The Third Day

Writing late in the first century, the Apostle John recalled the third day of his close acquaintance with Jesus of Nazareth.

The occasion was a wedding in Cana of Galilee to which he and his new Rabbi had been invited. He does not tell us who the bride and bridegroom were on that happy occasion, but their wedding was favoured by the presence of Christ, the ultimate Bridegroom.

The idea of Christ as the Bridegroom was mooted by John the Baptist to his disciples when they cited the growing ascendancy of Jesus. John’s reply to these disciples was: ‘"You yourselves can testify that I said, ‘I am not the Christ but am sent ahead of him.’ The bride belongs to the bridegroom. The friend who attends the bridegroom waits and listens for him, and is full of joy when he hears the bridegroom’s voice. That joy is mine, and it is now complete."‘ (John 3:28-30). So John the Baptist likened himself to the attending friend and Jesus to the Bridegroom.

When he wrote the Revelation, John the Apostle depicted the scene when the ultimate Bridegroom would be united to His bride in the memorable vision of the marriage of the Lamb. It, too, will be a time of joy, indeed, of unparalleled rejoicing. ‘"Let us rejoice and be glad and give him glory! For the wedding of the Lamb has come, and his bride has made herself ready"‘ (Rev.19:7).

The joyous wedding in Cana could have gone so terribly wrong had it not been for the presence of the true Bridegroom. A social disaster occurred that could have spoiled the happy day: the wine ran out. In response to His mother’s request, Jesus commanded that the servants fill six stone water jars that normally held water for ceremonial washing. Although possibly a tradition of the elders (see Mark 7:3,4), the idea of ceremonial defilement and the need for ritual cleansing were rooted in the Law of Moses. The changing of this water into wine John calls ‘… the first of his miraculous signs, Jesus performed …’ (John 2:11).

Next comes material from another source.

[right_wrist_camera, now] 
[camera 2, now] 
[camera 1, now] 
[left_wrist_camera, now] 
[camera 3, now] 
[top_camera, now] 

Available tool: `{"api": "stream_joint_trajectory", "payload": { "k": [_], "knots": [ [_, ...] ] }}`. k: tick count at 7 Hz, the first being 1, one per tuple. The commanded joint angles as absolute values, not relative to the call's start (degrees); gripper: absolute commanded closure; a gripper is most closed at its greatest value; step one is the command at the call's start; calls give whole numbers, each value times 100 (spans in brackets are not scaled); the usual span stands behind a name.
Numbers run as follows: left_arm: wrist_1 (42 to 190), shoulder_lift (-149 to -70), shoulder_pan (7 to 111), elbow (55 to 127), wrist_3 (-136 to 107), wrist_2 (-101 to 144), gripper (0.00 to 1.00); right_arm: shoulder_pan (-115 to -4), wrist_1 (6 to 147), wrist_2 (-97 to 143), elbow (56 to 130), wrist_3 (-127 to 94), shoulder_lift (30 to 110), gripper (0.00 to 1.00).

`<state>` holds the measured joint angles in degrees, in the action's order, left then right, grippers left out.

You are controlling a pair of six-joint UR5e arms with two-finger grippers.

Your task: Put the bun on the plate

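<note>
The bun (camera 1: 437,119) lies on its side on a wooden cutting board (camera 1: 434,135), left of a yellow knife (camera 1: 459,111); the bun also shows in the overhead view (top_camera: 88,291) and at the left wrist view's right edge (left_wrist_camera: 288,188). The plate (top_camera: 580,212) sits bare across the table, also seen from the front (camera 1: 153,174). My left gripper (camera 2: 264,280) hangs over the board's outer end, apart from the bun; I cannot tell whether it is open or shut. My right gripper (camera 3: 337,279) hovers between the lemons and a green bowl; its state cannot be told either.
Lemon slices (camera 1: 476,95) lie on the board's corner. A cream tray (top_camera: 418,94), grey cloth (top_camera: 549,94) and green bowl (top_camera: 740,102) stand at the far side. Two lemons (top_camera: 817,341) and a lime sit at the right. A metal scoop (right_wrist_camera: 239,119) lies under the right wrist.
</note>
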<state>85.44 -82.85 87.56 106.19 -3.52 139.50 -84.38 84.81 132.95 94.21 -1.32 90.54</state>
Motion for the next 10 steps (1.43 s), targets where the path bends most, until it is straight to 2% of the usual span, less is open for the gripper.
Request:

As with all the signs selected for his gospel, John chooses this one for its deeper significance. Beyond the more obvious witness to Christ’s deity, we may see that the age of the Law had failed to bring deliverance to its adherents and was represented in the jars of water, but with the coming of the true Bridegroom a new age was being brought in. The newly created wine, which claimed attention by its quality, represented the new age that would result from the incarnation and redemptive work of Christ. So the new age would be superior to the old as the wine was to the water.

This miracle on the third day of his experience of Christ must also have resonated with John for another reason: ‘He thus revealed his glory, and his disciples put their faith in him’ (John 2:11). Until that third day those first followers had hailed Jesus as the Messiah, the one Moses wrote about in the Law; but with that first sign, John, the gospel writer, saw a flash of glory he had never seen before, the glory that he spoke of so fulsomely in his prologue: ‘We have seen his glory, the glory of the One and Only, who came from the Father, full of grace and truth’. So, contrasting the old age with the new, John concludes, ‘For the Law was given through Moses; grace and truth came through Jesus Christ’ (John 1:17).